*Exercise instructions*: Where "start" occurs in a line of the entries below, copy that line.

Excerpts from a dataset

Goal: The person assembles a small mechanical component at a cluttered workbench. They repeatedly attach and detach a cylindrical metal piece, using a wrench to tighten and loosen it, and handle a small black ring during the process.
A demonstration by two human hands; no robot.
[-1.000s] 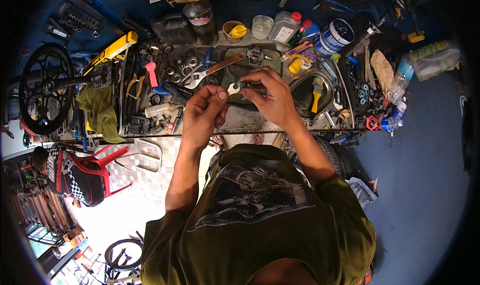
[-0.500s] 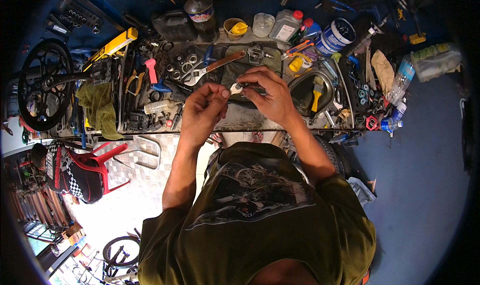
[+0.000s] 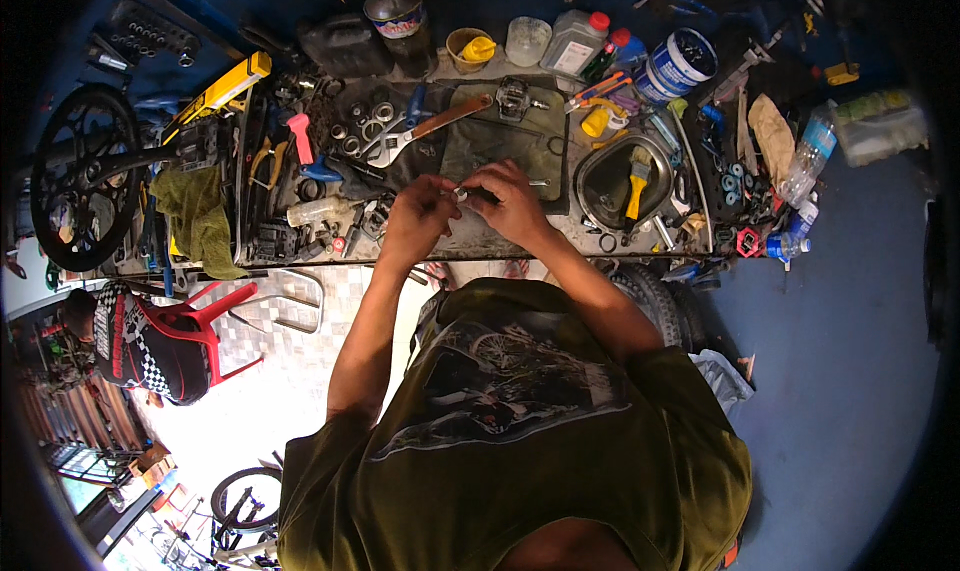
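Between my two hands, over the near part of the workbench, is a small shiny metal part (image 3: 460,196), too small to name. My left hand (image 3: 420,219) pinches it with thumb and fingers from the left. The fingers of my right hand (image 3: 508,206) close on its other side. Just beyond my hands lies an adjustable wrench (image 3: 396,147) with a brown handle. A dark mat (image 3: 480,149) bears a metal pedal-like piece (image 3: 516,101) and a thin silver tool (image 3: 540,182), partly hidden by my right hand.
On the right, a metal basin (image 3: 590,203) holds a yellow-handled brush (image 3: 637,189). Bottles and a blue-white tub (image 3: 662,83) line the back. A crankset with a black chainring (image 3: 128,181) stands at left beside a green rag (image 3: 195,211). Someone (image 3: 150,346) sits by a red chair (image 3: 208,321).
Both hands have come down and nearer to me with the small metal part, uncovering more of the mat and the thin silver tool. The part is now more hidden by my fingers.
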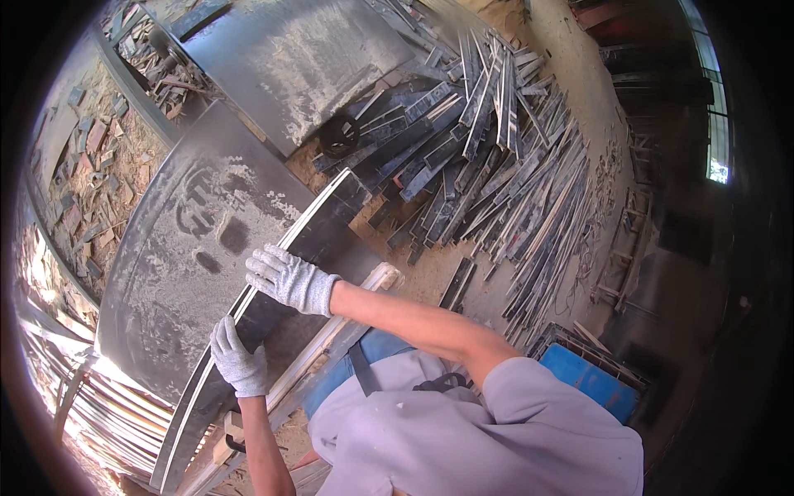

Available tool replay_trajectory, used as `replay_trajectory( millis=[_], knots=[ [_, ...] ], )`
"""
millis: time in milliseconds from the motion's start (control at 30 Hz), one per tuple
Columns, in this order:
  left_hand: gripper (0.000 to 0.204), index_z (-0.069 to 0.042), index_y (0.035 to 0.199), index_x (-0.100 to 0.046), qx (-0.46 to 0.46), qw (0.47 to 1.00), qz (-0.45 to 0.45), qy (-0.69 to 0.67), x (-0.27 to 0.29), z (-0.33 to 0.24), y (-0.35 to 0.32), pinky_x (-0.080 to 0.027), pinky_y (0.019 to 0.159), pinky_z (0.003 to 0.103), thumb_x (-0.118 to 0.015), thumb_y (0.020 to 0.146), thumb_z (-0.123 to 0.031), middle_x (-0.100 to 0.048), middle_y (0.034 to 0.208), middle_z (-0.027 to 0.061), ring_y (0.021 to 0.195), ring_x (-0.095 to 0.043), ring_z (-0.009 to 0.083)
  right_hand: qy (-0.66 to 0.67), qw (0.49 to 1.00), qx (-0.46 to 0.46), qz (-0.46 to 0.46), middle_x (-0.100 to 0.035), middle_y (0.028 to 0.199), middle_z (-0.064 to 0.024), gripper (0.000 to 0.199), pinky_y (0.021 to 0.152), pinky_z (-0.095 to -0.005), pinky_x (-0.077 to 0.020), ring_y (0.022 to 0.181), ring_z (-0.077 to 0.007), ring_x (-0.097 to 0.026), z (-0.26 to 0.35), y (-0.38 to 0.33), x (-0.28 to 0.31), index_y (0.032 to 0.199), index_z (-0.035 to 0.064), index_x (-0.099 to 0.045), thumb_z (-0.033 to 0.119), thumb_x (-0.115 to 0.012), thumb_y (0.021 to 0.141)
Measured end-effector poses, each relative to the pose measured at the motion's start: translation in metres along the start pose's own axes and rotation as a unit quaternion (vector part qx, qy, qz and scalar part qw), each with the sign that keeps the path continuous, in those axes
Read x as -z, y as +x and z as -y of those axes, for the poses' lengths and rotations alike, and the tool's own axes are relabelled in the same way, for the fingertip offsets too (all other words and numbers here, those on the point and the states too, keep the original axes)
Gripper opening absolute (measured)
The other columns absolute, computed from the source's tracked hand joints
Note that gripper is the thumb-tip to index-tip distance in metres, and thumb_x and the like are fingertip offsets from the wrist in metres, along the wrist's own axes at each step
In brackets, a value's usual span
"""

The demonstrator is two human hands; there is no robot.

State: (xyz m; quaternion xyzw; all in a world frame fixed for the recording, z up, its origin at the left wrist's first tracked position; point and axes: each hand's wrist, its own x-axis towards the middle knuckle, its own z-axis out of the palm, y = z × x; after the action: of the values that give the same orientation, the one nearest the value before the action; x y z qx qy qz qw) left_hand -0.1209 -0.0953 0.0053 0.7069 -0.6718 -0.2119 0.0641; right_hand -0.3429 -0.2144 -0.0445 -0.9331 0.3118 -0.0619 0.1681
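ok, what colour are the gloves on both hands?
Speckled grey-white knit on the left hand and right hand; head view.

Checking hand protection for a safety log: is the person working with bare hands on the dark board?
No, both the left hand and the right hand wear grey knit gloves while pressing on the dark board.

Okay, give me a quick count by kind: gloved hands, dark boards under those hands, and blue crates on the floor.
Gloved hands: 2, the left hand and the right hand
Dark board under both hands: 1
Blue crate: 1
Total: 4
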Motion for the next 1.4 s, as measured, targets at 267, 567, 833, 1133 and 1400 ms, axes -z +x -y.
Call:
replay_trajectory(
  millis=[267, 567, 833, 1133, 1400],
  knots=[
    [0.095, -0.009, 0.148, -0.046, 0.005, 0.999, 0.051, 0.011, 0.013, -0.006, 0.021, -0.046, 0.105, 0.053, -0.084, 0.061, -0.007, -0.056, 0.131, 0.0182, 0.122, -0.054, 0.0422, 0.019, 0.999, 0.028, -0.039, -0.063, 0.131, -0.014, 0.045, 0.113, -0.0523, -0.04, 0.127, -0.0317, -0.058, -0.051, -0.011, 0.037, 0.133, 0.0074, -0.062, 0.026, -0.059, 0.091],
    [0.094, -0.006, 0.148, -0.044, -0.024, 0.997, 0.061, 0.049, -0.001, -0.004, 0.009, -0.046, 0.104, 0.054, -0.081, 0.062, -0.011, -0.057, 0.128, 0.0193, 0.118, -0.055, 0.0425, 0.018, 0.999, 0.027, -0.017, -0.062, 0.132, -0.012, 0.046, 0.115, -0.0485, -0.0393, 0.128, -0.0275, -0.056, -0.046, -0.032, 0.028, 0.137, 0.0085, -0.06, 0.023, -0.055, 0.094],
    [0.091, -0.005, 0.147, -0.045, -0.026, 0.998, 0.011, 0.053, -0.013, -0.011, -0.014, -0.042, 0.115, 0.056, -0.081, 0.064, -0.012, -0.058, 0.134, 0.0184, 0.129, -0.055, 0.0409, 0.019, 0.999, 0.014, -0.038, -0.061, 0.132, -0.0137, 0.045, 0.111, -0.049, -0.0441, 0.126, -0.0314, -0.058, -0.034, -0.062, 0.031, 0.133, 0.0065, -0.062, 0.023, -0.056, 0.092],
    [0.089, -0.005, 0.142, -0.048, -0.025, 0.998, 0.031, 0.056, -0.019, -0.014, -0.034, -0.039, 0.118, 0.056, -0.087, 0.063, -0.012, -0.06, 0.136, 0.017, 0.132, -0.055, 0.0379, 0.061, 0.997, 0.018, -0.034, -0.062, 0.118, -0.0103, 0.042, 0.098, -0.047, -0.0481, 0.113, -0.0279, -0.061, -0.04, -0.095, 0.048, 0.13, 0.0073, -0.061, 0.024, -0.055, 0.092],
    [0.081, -0.007, 0.135, -0.052, -0.049, 0.997, 0.035, 0.045, -0.019, -0.017, -0.034, -0.045, 0.106, 0.054, -0.087, 0.062, -0.012, -0.06, 0.128, 0.0156, 0.121, -0.058, 0.0382, 0.075, 0.997, 0.008, 0.017, -0.061, 0.132, -0.0112, 0.084, 0.105, -0.0478, -0.0451, 0.124, -0.0298, -0.058, -0.066, -0.126, 0.064, 0.141, 0.0065, -0.058, 0.029, -0.081, 0.064]
  ],
)
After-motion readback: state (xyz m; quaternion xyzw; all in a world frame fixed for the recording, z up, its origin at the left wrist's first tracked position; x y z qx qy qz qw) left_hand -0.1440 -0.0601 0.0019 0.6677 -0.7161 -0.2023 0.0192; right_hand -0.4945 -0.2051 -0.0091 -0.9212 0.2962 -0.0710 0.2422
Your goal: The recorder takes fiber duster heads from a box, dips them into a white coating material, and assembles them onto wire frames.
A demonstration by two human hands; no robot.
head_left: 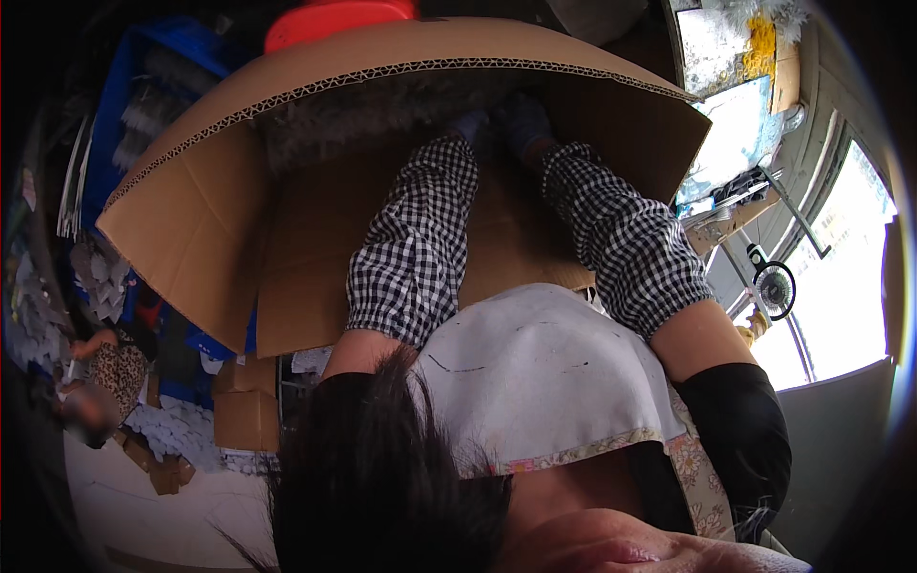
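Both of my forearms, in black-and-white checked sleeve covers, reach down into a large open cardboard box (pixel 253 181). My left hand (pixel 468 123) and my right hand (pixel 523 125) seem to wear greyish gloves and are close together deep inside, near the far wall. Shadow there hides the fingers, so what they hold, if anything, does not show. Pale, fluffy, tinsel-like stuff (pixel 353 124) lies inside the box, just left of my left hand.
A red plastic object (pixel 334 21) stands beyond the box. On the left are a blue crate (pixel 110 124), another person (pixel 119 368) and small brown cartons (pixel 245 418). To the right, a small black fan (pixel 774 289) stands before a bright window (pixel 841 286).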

*Response*:
millis: time in milliseconds from the motion's start (control at 30 Hz), one per tuple
Measured end-effector poses, each relative to the pose measured at the motion's start: translation in metres along the start pose's own axes and rotation as a unit quaternion (vector part qx, qy, qz and scalar part qw), each with the sign that keeps the path continuous, in those axes

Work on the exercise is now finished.